Denis Parent, l’auteur d’“Un chien qui hurle” est né à Cambrai. C’est une ville comme une autre pour voir le jour, mais c’est tout de même un endroit où l’on fait pas mal de bêtises… C’est même une tradition à Cambrai ! Naître dans une ville où la bêtise s’affiche avec une ostentation pareille c’est indubitablement un marqueur social qui vous poursuit toute une vie. Il vous reste alors trois possibilités : l’ignorer, mais c’est difficile car elle finit toujours par vous rattraper ; l’adopter, c’est encore plus délicat, la bêtise pouvant toujours se faire passer pour vous ; la combattre, on sait généralement que c’est perdu d’avance, mais c’est l’option qu’a retenu Denis Parent. Notre écrivain n’est d’ailleurs ni arrogant, ni franchement désagréable sur le sujet, c’est plutôt un solitaire qui fait usage de son arme qu’en cas d’extrême danger. Il a l’air pas commode mais c’est une manière d’écarter les gêneurs. Son passe-temps favori consiste à traquer la bêtise avec un humour et une ironie qui finirait par nous la rendre sympathique tant il la maltraite. Il en a même fait un fond de commerce de la maltraitance de la bêtise dans ses géniales chroniques “Mémoires d’un amnésique” qu’il confie – et c’est un honneur ! – à notre site www.culture-chronique.com. 

Denis Parent est aussi un homme cultivé. Il a un petit côté Audiard dans son traitement du récit. Un Audiard qui serait devenu très copain avec Jean-Patrick Manchette. Notre écrivain rédige d’ailleurs dans la position du tireur couché. Il ne fait de cadeau à personne. Tout ce qui passe à portée de sa plume est immédiatement expédié dans les services de son institut médico-légal pour analyse et inutile de dire qu’il ne reçoit pas que de la viande fraîche… ce qui le rend un tantinet irascible. Du coup, son rayon de l’obsolète commence à afficher sérieusement complet.  

Le héros de son dernier roman est prof de lettres, il s’appelle William et adore Shakespeare. C’est un type qu’il ne faut pas trop chauffer, il est vite d’humeur chafouine et sa dramaturgie personnelle peut rapidement tourner à l’échange viril. Il a d’ailleurs planté un jour une bougie dans l’œil d’un dealer… et, quand on y pense, ce n’est pas si facile de faire entrer une bougie dans un oeil ! Il vit avec son père, un ancien militaire dur à cuir qui soliloque inlassablement sur l’existence entre deux toux glaireuses. Sa mère est morte dans un crash aérien au large de la Corse – comme Saint Ex – alors même qu’il s’agissait de son baptême de l’air. Il y a des vies comme ça…

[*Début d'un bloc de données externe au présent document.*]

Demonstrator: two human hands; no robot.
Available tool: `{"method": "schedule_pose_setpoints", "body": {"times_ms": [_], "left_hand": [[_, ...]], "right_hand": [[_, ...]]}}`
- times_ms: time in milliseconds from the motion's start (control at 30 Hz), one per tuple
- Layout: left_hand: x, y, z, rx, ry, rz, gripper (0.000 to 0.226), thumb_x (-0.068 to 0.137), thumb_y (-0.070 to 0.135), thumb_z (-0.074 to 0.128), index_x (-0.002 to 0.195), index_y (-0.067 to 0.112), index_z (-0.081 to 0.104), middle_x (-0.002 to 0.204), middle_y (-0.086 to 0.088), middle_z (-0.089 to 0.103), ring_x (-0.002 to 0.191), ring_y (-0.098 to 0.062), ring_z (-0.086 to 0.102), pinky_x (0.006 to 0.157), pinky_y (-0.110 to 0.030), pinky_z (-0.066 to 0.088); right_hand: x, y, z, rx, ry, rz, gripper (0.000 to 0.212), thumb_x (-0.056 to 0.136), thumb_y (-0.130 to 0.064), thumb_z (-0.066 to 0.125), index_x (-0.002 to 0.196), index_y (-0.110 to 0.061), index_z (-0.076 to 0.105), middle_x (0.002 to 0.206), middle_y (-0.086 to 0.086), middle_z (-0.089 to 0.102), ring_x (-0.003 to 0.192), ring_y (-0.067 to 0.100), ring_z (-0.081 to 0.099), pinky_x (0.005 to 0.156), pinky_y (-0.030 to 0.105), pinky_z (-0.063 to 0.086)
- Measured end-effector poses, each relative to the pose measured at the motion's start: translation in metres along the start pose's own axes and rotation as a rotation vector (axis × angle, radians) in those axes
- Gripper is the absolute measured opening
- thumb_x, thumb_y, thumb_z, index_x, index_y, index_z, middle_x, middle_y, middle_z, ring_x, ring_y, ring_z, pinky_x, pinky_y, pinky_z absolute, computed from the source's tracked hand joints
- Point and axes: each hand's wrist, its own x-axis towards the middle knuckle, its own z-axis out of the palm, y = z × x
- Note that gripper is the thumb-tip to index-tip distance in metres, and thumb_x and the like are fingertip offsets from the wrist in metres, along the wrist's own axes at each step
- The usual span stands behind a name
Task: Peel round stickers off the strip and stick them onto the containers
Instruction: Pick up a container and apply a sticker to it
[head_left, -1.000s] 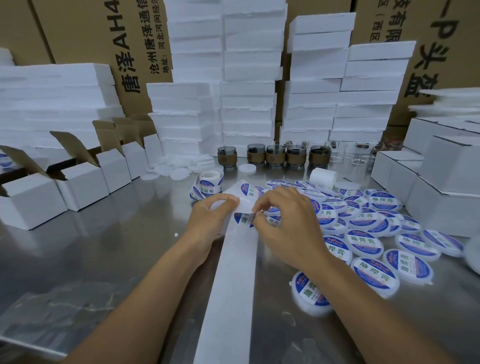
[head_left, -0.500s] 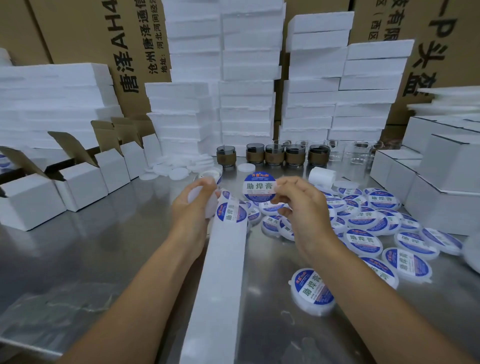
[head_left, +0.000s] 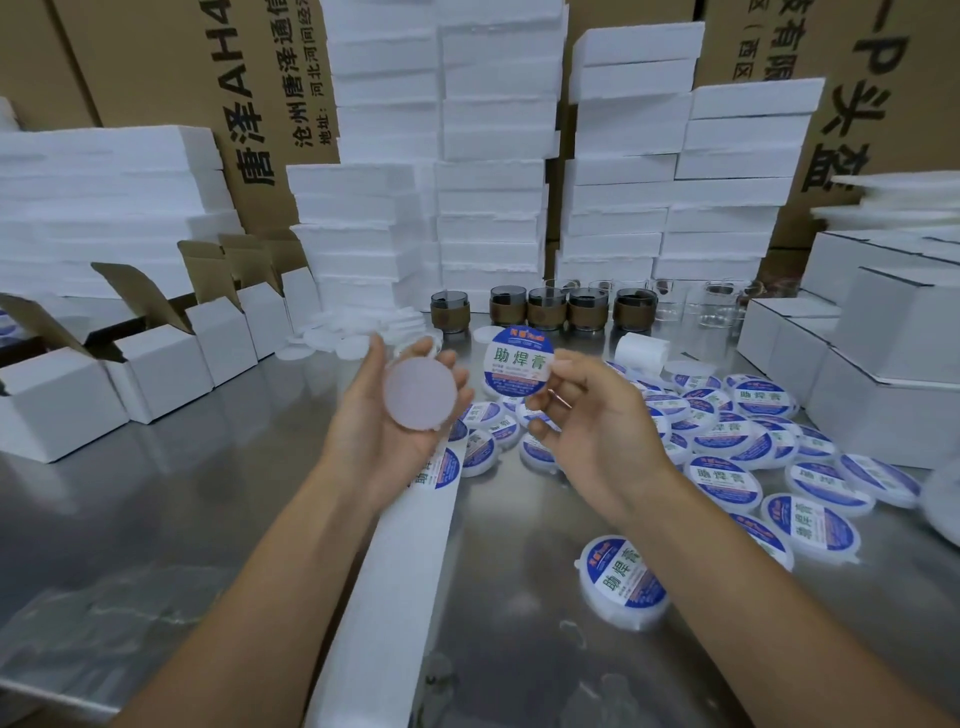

Quand un écrivain choisit d’attribuer une profession à son héros ce n’est jamais par hasard et il faut avouer que prof de lettres ce n’est jamais très bon signe. Tueur à gage, croquemort, gérant d’une superette ou d’une salle de cinéma sur le déclin, producteur de films pornos, webmaster, moine musulman (une catégorie improbable mais très intéressante), femme de chambre (dont la cote est désormais en hausse), journaliste à la retraite, commissaire junkie sont, parmi d’autres, des possibles narratifs à explorer. Mais prof de lettres ! Disons-le tout net, Denis Parent est un homme qui a le goût du risque. La profession par excellence où il n’y rien à raconter mais tout à déplorer. Le tour de force de notre écrivain est justement de rendre la dépression décapante et de fournir au lecteur des occasions de s’amuser du désastreux constat que l’on peut faire du néant auquel doivent faire face les jeunes recrues de l’Education Nationale (je mets encore des majuscules pour le principe…). William a toutes les raison de détester les chères têtes blondes qu’on lui confie. Il a compris très vite compris que son métier était devenu une triste comédie et que les heures de cours s’apparentent de plus en plus à des heures de présence. “La première S2 n’est pas une très bonne classe, même pas une classe très sympathique. Ce sont des besogneux, intelligences mornes, gamins satellisés aux marges de familles sans espérance excepté celle de la survie consumériste.” Tout est dit en quelques mots mais, évidemment, n’allez pas croire qu’il s’agisse de la réalité, Denis Parent ne nous propose ni un brûlot, ni un essai défaitiste sur la machine Education Nationale (encore des majuscules pour la forme cette fois …). Non, non, il s’agit juste d’un roman dont le héros est un type hyper brillant, comme on en trouve souvent dans les salles de profs, mais qui n’a pas su faire autre chose qu’enseigner la littérature, ce qui, aujourd’hui, est un vrai métier de bagnard… Et, comme souvent, un malheur ne venant jamais seul, William est un tantinet amoureux de l’une de ses élèves, Gabrielle, qui tient 3 fois par semaine le manège de chevaux de bois sur la grand place. Il a repéré la fille, à qui on ne la fait pas, celle qui lit dans son jeu et qui ne se paie pas de ses numéros de clown. “ Il la connait depuis deux ans déjà. Et jusque-là il lui parlait à peine, tout juste s’il l’a voyait. Une fille solitaire. Silencieuse. Douée mais excentrique.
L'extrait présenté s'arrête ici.